#### WHAT NEEDS TO BE DONE:
When "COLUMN" occurs in a line of the material, copy that line.
——
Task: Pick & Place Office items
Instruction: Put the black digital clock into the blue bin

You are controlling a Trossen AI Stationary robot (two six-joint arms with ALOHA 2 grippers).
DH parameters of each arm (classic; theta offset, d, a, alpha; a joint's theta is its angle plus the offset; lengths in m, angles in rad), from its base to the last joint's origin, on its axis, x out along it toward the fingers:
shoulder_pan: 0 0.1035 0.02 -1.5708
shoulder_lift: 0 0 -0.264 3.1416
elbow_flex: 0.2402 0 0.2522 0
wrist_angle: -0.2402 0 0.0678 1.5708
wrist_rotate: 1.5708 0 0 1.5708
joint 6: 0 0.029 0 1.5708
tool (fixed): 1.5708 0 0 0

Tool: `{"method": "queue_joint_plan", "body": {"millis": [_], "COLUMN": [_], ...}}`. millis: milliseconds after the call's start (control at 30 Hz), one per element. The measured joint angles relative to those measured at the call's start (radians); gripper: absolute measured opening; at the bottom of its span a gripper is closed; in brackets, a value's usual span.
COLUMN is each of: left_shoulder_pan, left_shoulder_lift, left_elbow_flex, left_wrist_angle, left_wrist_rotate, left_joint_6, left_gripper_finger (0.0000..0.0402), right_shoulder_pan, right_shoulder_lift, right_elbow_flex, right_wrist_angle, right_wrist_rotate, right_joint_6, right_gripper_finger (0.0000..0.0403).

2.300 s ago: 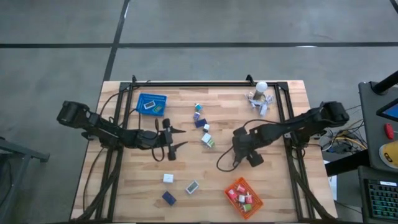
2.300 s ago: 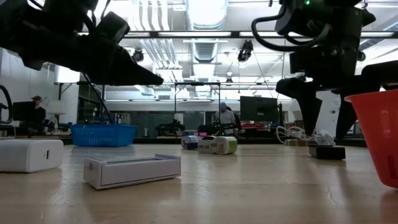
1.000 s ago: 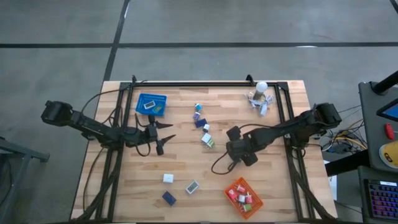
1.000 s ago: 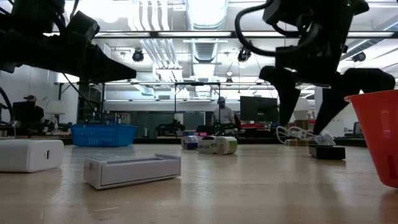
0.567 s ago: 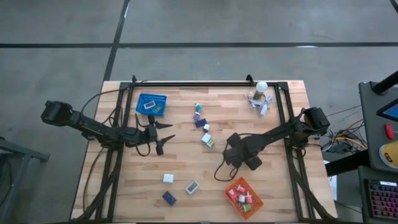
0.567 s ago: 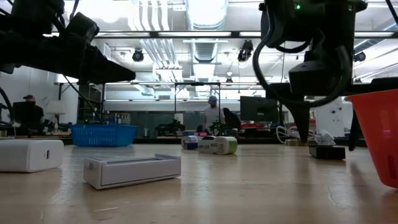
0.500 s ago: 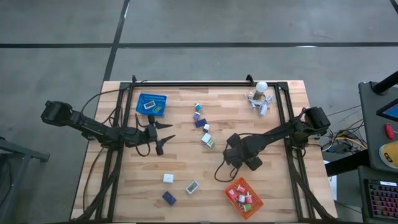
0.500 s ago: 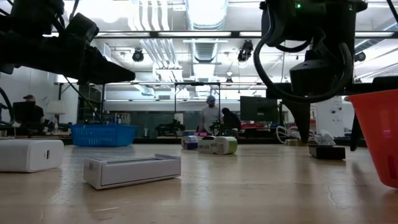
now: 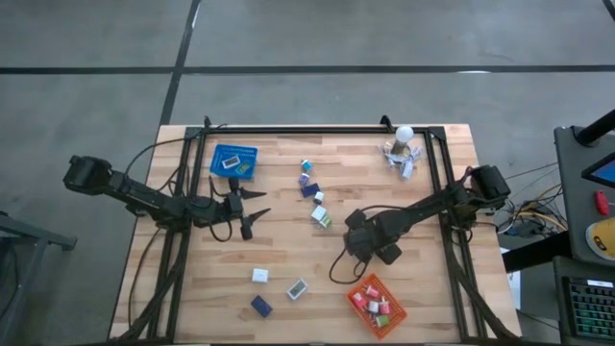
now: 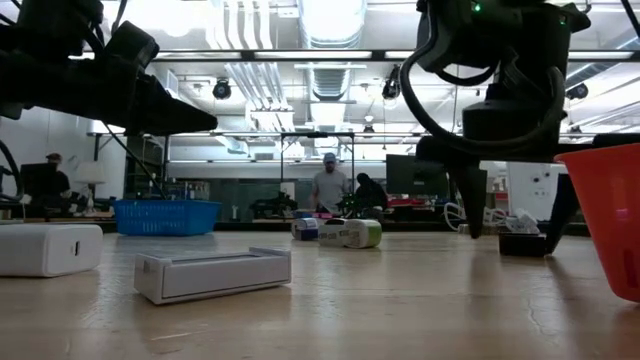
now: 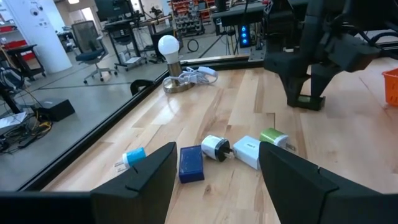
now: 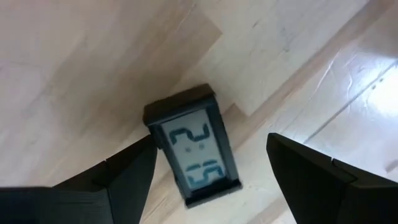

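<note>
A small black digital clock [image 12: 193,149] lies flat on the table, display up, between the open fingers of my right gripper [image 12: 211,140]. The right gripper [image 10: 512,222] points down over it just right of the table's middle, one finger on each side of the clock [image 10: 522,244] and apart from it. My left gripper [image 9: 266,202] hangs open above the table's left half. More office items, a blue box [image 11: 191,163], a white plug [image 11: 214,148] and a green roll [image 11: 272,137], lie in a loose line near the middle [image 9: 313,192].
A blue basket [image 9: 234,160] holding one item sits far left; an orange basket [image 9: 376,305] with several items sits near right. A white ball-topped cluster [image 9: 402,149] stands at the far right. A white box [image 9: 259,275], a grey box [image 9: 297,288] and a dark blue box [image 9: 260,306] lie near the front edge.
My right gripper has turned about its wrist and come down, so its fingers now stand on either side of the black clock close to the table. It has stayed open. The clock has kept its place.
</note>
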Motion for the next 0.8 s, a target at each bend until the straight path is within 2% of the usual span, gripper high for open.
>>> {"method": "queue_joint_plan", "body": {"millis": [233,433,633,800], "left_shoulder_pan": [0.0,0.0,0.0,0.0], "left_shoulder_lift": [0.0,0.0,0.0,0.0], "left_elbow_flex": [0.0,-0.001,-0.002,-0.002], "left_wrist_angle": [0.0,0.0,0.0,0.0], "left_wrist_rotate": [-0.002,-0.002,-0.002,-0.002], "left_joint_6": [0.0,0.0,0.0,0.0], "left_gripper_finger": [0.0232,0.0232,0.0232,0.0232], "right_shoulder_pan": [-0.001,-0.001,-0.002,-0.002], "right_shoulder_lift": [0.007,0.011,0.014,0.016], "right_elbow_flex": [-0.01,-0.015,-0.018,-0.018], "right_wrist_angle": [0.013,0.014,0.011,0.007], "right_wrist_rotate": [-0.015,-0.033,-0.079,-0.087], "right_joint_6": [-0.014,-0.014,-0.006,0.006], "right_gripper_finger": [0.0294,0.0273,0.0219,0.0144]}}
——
#### RESPONSE:
Tool: `{"method": "queue_joint_plan", "body": {"millis": [_], "COLUMN": [_], ...}}`. millis: milliseconds after the call's start (control at 30 Hz), one per element. The measured joint angles relative to those measured at the call's start (radians); gripper: absolute measured opening; at the bottom of its span a gripper is closed; in brackets, a value's usual span.
COLUMN is each of: left_shoulder_pan, left_shoulder_lift, left_elbow_flex, left_wrist_angle, left_wrist_rotate, left_joint_6, left_gripper_finger (0.0000..0.0402), right_shoulder_pan, right_shoulder_lift, right_elbow_flex, right_wrist_angle, right_wrist_rotate, right_joint_6, right_gripper_finger (0.0000..0.0403).

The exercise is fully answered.